What is required — The response must consist of the lines below from the one with "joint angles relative" through the one with "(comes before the", exactly as they appear and with both ends kept.

Given material —
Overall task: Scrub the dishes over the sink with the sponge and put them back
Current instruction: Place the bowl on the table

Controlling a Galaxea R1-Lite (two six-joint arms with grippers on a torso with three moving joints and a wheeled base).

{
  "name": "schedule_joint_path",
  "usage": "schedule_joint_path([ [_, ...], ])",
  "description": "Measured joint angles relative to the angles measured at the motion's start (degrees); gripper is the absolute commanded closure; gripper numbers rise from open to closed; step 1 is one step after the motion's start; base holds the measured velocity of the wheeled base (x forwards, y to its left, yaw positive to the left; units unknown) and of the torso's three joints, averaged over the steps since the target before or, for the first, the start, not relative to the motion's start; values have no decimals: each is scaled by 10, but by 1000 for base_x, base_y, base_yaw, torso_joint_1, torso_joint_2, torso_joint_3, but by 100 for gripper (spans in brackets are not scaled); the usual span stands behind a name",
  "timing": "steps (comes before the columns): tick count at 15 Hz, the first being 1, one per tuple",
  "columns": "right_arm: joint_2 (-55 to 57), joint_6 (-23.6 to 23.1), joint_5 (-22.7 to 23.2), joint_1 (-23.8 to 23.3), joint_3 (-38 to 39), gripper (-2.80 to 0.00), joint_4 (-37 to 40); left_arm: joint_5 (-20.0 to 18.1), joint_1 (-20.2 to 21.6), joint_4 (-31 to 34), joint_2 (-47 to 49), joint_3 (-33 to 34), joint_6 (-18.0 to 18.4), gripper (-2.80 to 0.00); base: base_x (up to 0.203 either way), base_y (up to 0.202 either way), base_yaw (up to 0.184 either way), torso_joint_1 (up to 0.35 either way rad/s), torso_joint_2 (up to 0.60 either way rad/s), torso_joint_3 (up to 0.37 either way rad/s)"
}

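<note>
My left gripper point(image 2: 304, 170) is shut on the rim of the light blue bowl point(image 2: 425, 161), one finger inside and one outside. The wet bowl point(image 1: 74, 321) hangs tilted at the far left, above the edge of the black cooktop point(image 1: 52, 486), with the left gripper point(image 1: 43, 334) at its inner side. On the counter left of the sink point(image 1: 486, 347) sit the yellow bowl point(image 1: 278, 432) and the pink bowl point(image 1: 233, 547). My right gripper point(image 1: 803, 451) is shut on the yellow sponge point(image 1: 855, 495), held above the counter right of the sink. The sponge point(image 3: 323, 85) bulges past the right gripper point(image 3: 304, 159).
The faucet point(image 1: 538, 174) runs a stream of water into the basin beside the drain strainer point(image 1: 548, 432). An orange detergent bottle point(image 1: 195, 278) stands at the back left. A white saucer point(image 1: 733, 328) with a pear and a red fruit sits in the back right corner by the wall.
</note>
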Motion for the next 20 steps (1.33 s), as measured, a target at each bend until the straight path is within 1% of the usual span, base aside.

Solution —
  "description": "Measured joint angles relative to the angles measured at the motion's start (degrees); gripper is the absolute commanded closure; gripper numbers rise from open to closed; step 1 is one step after the motion's start; base holds the measured velocity of the wheeled base (x forwards, y to its left, yaw positive to the left; units unknown) and of the torso's three joints, averaged over the steps since the target before or, for the first, the start, not relative to the motion's start; values have no decimals: each is scaled by 10, but by 1000 for base_x, base_y, base_yaw, torso_joint_1, torso_joint_2, torso_joint_3, but by 100 for gripper (spans in brackets are not scaled); the usual span stands behind a name",
  "timing": "steps (comes before the columns): tick count at 15 Hz, the first being 1, one per tuple",

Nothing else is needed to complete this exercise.